■ **PROBLEM DESCRIPTION**
In the entries below, how many lines contain the string "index"? Give the number by itself.

-------- ENTRIES SUPPLIED --------

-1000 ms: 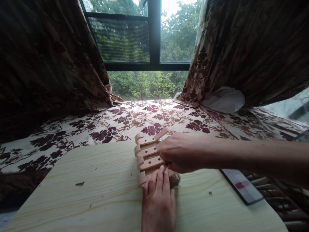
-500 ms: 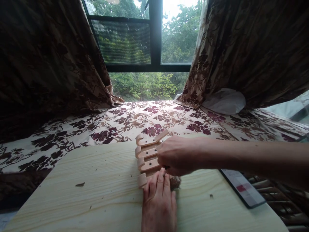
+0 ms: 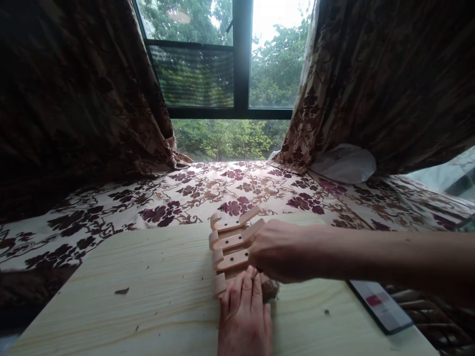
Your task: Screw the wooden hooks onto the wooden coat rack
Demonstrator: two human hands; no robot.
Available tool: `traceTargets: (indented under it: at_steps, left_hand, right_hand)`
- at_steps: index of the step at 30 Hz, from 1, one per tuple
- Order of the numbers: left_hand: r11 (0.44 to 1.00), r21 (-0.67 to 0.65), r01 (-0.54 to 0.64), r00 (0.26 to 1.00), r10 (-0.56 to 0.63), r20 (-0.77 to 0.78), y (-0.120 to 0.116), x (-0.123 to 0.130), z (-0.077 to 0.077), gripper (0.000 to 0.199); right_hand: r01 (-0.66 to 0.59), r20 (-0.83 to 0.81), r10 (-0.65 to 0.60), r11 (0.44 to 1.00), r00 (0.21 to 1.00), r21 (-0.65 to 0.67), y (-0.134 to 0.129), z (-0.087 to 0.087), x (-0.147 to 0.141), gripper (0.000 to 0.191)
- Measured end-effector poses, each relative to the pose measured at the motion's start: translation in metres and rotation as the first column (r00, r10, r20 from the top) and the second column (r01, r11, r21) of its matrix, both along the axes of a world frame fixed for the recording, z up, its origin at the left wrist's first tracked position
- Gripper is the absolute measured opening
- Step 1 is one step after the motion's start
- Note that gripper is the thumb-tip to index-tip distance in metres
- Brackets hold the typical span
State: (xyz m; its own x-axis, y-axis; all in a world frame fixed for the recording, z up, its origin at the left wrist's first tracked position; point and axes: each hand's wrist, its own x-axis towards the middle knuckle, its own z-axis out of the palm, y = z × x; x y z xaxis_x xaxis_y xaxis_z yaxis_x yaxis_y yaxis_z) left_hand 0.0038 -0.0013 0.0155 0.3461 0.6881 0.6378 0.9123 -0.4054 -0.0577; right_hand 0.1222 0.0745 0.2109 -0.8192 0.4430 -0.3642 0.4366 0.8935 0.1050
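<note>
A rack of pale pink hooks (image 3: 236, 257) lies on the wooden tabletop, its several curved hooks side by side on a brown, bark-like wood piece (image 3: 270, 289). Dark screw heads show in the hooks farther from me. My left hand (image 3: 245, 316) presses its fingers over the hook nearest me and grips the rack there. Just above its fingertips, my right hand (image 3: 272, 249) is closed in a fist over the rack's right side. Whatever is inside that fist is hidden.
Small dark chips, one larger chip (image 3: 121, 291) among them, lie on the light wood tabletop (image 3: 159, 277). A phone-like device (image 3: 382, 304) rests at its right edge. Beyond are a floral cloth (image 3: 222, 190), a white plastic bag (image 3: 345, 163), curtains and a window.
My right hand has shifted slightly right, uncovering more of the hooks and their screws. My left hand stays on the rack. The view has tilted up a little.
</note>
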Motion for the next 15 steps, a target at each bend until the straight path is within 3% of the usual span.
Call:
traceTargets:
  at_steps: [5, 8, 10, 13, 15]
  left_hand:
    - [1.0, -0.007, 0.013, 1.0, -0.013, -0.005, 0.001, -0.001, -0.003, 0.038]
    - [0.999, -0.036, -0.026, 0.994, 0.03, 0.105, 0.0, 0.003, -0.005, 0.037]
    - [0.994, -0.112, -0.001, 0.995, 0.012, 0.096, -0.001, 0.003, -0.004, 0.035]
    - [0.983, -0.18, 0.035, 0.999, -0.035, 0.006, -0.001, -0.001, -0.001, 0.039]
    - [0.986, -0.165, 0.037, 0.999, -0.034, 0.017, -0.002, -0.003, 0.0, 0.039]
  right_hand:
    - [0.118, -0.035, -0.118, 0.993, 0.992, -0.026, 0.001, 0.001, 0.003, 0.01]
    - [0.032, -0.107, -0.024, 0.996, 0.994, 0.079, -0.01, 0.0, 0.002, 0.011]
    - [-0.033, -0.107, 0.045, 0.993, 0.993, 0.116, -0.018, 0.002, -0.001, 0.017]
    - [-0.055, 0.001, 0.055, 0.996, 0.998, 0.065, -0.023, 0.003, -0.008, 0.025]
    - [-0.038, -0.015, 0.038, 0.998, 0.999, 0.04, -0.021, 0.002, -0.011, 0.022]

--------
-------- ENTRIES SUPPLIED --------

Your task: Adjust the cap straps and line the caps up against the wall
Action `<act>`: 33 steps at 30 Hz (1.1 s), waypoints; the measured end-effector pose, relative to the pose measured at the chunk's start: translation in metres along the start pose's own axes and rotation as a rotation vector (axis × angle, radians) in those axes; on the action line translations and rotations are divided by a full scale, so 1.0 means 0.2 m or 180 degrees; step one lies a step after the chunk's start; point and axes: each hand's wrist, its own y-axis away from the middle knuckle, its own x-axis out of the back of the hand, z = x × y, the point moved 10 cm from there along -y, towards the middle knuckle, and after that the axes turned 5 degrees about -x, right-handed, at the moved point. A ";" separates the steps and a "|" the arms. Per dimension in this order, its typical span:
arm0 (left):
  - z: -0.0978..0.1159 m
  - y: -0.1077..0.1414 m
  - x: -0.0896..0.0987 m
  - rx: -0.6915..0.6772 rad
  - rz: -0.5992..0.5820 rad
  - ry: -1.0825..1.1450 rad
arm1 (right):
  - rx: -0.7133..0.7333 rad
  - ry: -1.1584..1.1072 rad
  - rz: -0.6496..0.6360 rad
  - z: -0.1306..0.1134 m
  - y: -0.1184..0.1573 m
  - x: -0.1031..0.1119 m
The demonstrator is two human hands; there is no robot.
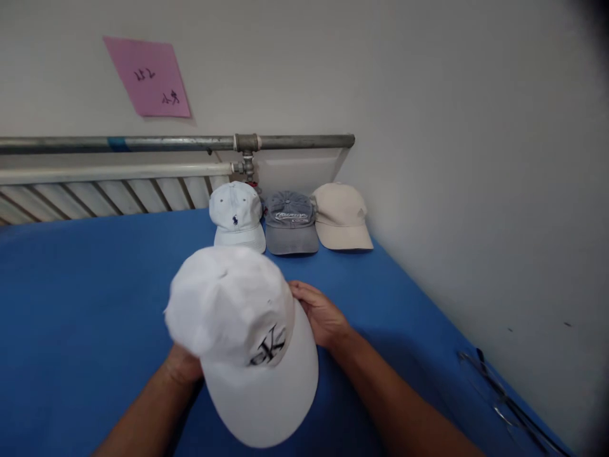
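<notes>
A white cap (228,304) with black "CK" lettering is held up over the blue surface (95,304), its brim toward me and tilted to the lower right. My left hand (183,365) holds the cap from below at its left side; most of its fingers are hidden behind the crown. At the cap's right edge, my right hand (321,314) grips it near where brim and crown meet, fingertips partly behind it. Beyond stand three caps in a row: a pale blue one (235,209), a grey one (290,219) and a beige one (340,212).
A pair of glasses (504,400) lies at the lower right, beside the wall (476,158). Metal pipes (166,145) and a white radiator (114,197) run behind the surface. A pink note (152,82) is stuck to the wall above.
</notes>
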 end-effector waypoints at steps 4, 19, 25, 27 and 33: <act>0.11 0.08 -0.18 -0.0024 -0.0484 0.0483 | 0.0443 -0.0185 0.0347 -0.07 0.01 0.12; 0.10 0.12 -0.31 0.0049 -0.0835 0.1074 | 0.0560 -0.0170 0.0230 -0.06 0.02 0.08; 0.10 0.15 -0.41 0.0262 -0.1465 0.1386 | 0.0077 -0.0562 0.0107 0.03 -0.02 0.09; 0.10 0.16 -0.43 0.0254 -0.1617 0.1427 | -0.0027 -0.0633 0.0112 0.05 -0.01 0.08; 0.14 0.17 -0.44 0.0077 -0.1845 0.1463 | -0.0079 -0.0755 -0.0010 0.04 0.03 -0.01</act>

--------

■ **REPLY**
2